## EXERCISE DETAILS
Transcribe the listing below only from the line with "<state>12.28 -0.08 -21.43" up to and including the line with "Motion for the".

## SUPPLIED INFORMATION
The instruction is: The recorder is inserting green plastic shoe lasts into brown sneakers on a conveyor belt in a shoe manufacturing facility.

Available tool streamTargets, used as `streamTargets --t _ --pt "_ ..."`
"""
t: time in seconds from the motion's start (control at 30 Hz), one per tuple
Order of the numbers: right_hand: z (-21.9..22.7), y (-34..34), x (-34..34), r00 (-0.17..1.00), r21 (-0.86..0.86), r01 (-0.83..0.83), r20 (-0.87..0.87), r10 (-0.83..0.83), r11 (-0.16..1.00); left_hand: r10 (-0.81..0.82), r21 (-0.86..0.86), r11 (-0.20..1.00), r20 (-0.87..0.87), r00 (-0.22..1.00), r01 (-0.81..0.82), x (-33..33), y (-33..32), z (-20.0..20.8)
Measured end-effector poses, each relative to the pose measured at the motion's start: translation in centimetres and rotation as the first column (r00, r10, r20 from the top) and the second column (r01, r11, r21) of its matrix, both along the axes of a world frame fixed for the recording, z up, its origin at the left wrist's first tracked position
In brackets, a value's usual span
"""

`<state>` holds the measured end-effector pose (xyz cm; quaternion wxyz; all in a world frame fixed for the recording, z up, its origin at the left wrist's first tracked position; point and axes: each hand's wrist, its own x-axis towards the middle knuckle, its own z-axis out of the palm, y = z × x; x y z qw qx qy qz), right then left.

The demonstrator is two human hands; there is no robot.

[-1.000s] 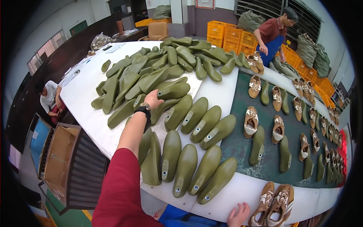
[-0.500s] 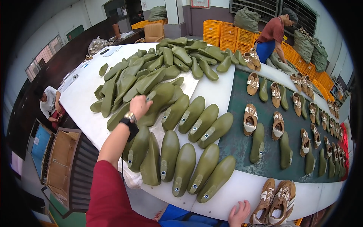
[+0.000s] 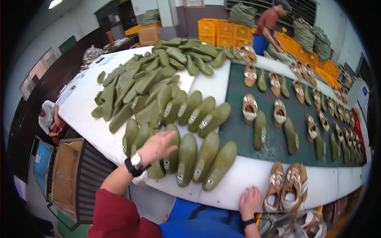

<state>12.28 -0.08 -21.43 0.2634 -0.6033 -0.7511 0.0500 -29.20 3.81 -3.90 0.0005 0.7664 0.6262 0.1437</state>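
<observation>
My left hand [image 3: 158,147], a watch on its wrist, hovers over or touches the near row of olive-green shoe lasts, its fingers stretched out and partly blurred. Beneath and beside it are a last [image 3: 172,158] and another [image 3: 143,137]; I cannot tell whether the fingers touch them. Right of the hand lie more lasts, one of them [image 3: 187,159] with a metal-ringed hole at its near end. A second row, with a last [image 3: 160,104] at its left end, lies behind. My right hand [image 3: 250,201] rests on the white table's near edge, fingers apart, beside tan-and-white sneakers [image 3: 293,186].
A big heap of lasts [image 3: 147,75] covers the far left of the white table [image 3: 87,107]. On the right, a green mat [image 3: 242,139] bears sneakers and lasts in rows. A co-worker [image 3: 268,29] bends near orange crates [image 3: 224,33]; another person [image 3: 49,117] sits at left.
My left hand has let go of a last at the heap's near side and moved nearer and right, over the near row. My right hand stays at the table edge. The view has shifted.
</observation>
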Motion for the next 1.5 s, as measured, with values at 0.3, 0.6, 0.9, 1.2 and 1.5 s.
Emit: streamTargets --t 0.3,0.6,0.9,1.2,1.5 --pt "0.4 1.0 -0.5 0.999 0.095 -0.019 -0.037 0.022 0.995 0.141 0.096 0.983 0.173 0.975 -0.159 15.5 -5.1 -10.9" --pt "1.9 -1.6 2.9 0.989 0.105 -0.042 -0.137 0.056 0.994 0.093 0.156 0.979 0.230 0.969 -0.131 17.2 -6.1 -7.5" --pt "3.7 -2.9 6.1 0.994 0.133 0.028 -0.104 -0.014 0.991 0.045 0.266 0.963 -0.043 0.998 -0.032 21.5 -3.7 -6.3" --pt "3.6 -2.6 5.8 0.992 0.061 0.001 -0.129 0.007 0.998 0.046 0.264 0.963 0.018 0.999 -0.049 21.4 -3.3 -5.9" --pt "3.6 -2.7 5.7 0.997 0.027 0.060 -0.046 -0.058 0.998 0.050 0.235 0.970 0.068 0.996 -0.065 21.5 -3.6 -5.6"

## RESPONSE
<state>12.28 -0.08 -21.43 0.2634 -0.6033 -0.7511 0.0500 -29.20 3.81 -3.90 0.0005 0.7664 0.6262 0.1437</state>
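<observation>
My left hand [image 3: 158,147], a watch on its wrist, hovers over or touches the near row of olive-green shoe lasts, its fingers stretched out and partly blurred. Beneath and beside it are a last [image 3: 172,158] and another [image 3: 143,137]; I cannot tell whether the fingers touch them. Right of the hand lie more lasts, one of them [image 3: 187,159] with a metal-ringed hole at its near end. A second row, with a last [image 3: 160,104] at its left end, lies behind. My right hand [image 3: 250,201] rests on the white table's near edge, fingers apart, beside tan-and-white sneakers [image 3: 293,186].
A big heap of lasts [image 3: 147,75] covers the far left of the white table [image 3: 87,107]. On the right, a green mat [image 3: 242,139] bears sneakers and lasts in rows. A co-worker [image 3: 268,29] bends near orange crates [image 3: 224,33]; another person [image 3: 49,117] sits at left.
My left hand has let go of a last at the heap's near side and moved nearer and right, over the near row. My right hand stays at the table edge. The view has shifted.
</observation>
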Motion for the next 1.5 s, as measured, with values at 0.3, 0.6, 0.9, 1.2 and 1.5 s.

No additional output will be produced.